Alongside student loan burdens, energy costs are a growing consideration for both renters and homeowners. Following the outbreak of conflict in West Asia, 82% of UK adults are concerned that the tensions could lead to rising oil, gas and fuel prices. Meanwhile, over half of homeowners (56%) say that energy efficiency upgrades are becoming essential rather than optional because of high utility costs.

However, there is a high upfront price tag, with recent or upcoming renovators estimating the total cost to be over £26,000 on average. As a result, half of homeowners (49%) would prefer to buy a new or already recently renovated property to avoid spending on upgrades.
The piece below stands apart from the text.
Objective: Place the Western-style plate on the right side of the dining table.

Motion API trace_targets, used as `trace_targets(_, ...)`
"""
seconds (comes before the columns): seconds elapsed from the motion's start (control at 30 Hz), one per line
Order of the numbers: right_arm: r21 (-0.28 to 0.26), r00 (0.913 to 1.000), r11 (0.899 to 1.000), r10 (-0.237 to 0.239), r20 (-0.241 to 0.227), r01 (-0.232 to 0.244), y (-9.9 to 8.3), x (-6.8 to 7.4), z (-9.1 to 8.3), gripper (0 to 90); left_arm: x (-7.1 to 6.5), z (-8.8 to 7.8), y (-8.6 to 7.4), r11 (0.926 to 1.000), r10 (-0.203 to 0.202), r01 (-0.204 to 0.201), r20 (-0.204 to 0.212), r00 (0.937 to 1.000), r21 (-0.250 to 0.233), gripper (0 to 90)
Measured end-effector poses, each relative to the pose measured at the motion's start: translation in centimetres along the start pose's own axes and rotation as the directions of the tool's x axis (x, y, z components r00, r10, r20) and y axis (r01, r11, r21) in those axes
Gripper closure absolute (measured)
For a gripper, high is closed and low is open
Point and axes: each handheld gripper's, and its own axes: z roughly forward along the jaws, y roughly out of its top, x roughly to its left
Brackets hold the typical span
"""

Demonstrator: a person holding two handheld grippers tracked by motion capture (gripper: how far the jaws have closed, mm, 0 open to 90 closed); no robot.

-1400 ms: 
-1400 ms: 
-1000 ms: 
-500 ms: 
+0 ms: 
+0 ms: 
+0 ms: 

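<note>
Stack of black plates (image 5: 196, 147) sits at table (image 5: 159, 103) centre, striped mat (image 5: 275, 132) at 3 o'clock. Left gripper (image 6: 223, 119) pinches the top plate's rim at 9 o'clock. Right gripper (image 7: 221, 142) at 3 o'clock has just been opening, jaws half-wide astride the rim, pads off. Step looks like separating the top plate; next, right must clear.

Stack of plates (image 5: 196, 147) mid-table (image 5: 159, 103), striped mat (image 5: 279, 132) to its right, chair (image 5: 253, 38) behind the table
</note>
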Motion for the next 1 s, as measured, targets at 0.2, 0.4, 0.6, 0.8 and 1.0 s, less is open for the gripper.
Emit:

Homeowners aren’t just focused on short-term outlays, with 47% concerned about the costs of fixing up their property as it ages.

Younger people are even more cognisant about the efficiency of their property in the long term. 52% of Gen Z say they would pay a premium to purchase a new build now, rather than buy a cheaper older property with costly renovations later down the line. In comparison, just 37% of Gen X agree. This comes as first-time buyer demand remains focused on ‘forever homes’ which can stand the test of time. Barclays data finds over the last 12 months, semi-detached or detached houses accounted for nearly half of first-time buyer purchases (48.8%), compared to just 18.2% for flats.
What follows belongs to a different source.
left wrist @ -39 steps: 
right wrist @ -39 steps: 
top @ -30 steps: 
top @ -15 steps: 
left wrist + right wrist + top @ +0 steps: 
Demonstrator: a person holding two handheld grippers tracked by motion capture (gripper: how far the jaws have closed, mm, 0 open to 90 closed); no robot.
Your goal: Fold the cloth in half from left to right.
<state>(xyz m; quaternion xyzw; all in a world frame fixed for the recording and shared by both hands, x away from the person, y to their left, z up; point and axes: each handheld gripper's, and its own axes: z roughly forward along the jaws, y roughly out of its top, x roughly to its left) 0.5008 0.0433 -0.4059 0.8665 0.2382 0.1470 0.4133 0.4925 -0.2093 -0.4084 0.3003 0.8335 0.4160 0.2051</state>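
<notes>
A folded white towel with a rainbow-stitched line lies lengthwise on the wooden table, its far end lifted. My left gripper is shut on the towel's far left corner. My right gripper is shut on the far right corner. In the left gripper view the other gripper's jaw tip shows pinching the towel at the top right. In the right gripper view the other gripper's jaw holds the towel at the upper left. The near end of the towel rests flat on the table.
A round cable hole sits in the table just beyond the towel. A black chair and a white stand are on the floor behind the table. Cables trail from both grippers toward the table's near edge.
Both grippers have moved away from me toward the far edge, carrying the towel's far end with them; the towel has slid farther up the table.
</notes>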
Amid the rising cost of renovations, homeowners are looking for ways to raise funds from their existing assets. Barclays data shows that additional borrowing on an existing mortgage made up 11.7% of mortgage completions in February, the highest proportion in 12 months.

Meanwhile, three in 10 mortgage holders (30%) say they have either recently increased, or plan to increase, their borrowing as part of a remortgage, while over a fifth (22%) have released or plan to release equity from their home. For those who say they have raised funds through such methods in the past five years, the average amount borrowed or planned to be released is £47,524. Home improvement is the main reason cited for increasing borrowing at 40%. Other motivations include funding a large purchase at 17% and supporting a family member at 15%.

Homeowners brace for potential mortgage rate increases

The knock-on impact of Iran war has led to a rise in fixed-term mortgage rates in recent weeks throughout the market. As a result, 37% of homeowners on fixed rate deals think it likely that their mortgage costs could increase in the next few months. However, for many this could be determined by how long the volatility lasts – just 1% of mortgage holders report their deal is expiring within the next month, rising to 8% within the next three months. 

Meanwhile, two-fifths of mortgage holders (43%) say they feel financially resilient. Comparatively, 54% of homeowners who own outright report financial resilience, whereas just 31% of renters agree.

Jatin Patel, head of mortgages, savings and insurance at Barclays, said: “Rising external costs are reshaping how the UK approaches homeownership. Student loan repayments are slowing deposit saving for many aspiring buyers, while volatile energy prices are forcing households to think much harder about the long-term running costs of their homes. With homeowners unlocking value in their property for upgrades, we’re seeing a clear shift towards investing now to improve future financial resilience."